*TASK*
Search term "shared": copy each line of the data containing it.

*COLLECTED DATA*
- Opening Delimiter -

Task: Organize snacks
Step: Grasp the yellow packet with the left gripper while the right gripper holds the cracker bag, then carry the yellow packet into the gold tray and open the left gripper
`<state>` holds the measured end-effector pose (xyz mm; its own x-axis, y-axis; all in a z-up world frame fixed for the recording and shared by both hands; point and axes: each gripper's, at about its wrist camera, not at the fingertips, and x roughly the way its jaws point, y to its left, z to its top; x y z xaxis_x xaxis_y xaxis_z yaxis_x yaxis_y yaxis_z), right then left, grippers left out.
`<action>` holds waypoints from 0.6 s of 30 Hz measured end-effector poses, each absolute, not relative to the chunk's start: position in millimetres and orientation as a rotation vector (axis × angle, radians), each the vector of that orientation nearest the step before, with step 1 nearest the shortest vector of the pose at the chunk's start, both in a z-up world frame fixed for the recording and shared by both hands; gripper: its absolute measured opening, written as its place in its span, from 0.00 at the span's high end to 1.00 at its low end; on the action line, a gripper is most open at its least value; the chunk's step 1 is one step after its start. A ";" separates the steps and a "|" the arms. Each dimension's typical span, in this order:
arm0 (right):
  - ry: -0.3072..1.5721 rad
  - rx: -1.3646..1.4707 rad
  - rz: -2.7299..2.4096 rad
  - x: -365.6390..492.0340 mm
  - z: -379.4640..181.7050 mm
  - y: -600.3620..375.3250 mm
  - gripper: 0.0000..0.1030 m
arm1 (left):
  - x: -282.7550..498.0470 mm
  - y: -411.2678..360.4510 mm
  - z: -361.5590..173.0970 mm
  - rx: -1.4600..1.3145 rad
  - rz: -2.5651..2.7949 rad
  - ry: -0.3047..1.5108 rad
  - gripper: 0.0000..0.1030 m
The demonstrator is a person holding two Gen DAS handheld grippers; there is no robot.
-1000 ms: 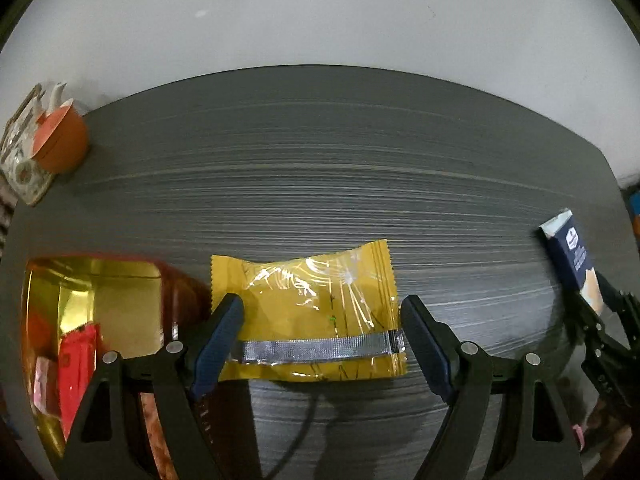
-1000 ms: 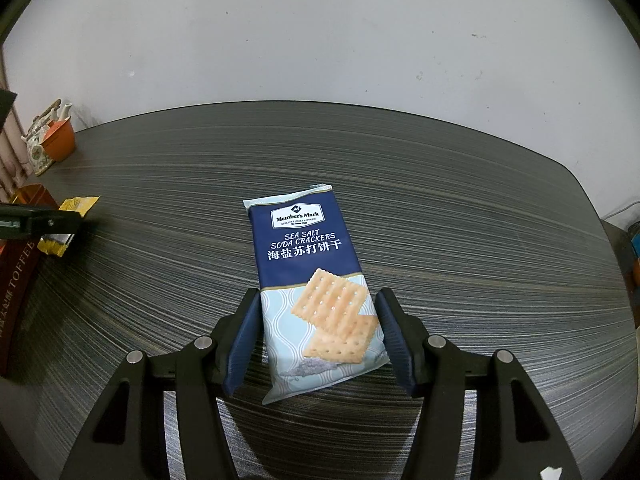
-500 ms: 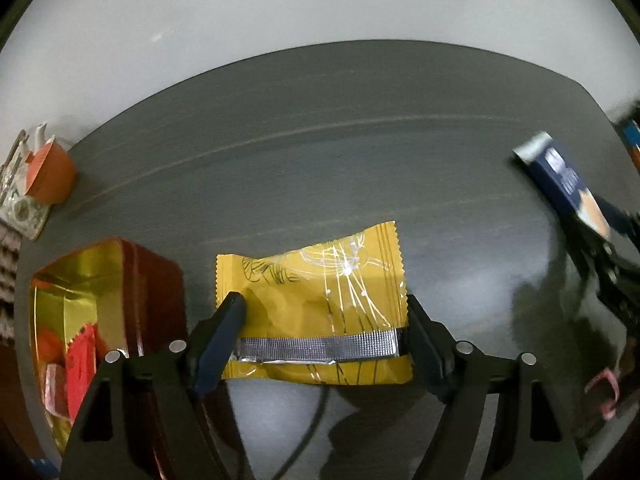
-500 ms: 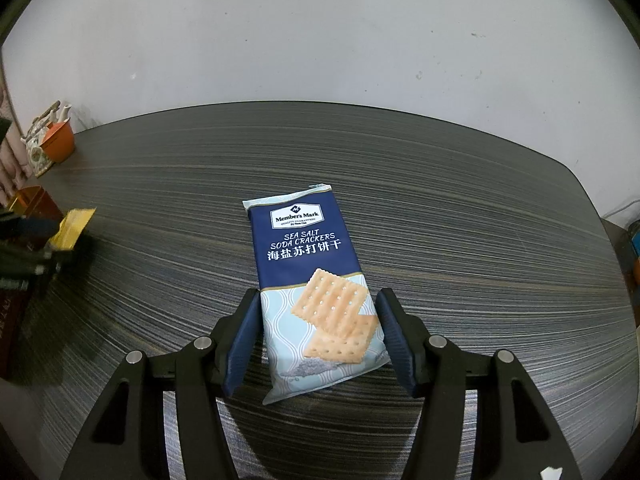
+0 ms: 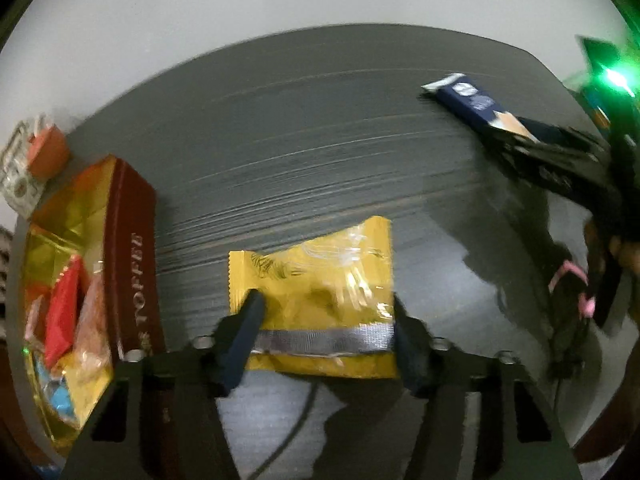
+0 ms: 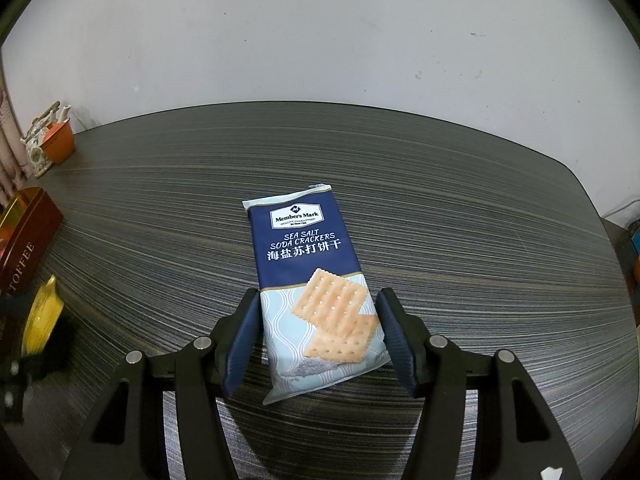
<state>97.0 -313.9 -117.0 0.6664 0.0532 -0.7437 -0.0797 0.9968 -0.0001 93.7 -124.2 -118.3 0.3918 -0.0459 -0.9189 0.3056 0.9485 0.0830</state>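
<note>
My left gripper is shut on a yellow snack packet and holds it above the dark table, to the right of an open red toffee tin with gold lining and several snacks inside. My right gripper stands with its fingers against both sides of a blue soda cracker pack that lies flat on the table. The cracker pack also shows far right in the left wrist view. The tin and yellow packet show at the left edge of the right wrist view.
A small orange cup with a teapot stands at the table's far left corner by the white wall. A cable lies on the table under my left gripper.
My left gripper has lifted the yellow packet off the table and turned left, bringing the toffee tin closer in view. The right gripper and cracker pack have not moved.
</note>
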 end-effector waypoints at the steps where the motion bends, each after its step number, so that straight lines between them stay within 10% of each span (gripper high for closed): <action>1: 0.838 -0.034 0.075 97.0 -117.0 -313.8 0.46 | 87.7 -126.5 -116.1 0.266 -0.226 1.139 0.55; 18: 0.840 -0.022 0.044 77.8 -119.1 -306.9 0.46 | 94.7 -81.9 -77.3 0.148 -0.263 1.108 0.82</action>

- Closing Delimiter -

*RESULT BELOW*
`<state>` holds the measured end-effector pose (xyz mm; its own x-axis, y-axis; all in a z-up world frame fixed for the recording and shared by both hands; point and axes: each gripper's, at about its wrist camera, not at the fingertips, and x roughly the way its jaws point, y to its left, z to its top; x y z xaxis_x xaxis_y xaxis_z yaxis_x yaxis_y yaxis_z), right then left, grippers left out.
`<action>` holds waypoints from 0.6 s of 30 Hz measured end-effector poses, each absolute, not relative to the chunk's start: position in millimetres and orientation as a rotation vector (axis × angle, radians), each the vector of that orientation nearest the step before, with step 1 nearest the shortest vector of the pose at the chunk's start, both in a z-up world frame fixed for the recording and shared by both hands; gripper: its absolute measured opening, written as its place in its span, from 0.00 at the span's high end to 1.00 at its low end; on the action line, a gripper is most open at its least value; the chunk's step 1 is one step after its start. A ";" separates the steps and a "|" the arms. Each dimension's typical span, in this order:

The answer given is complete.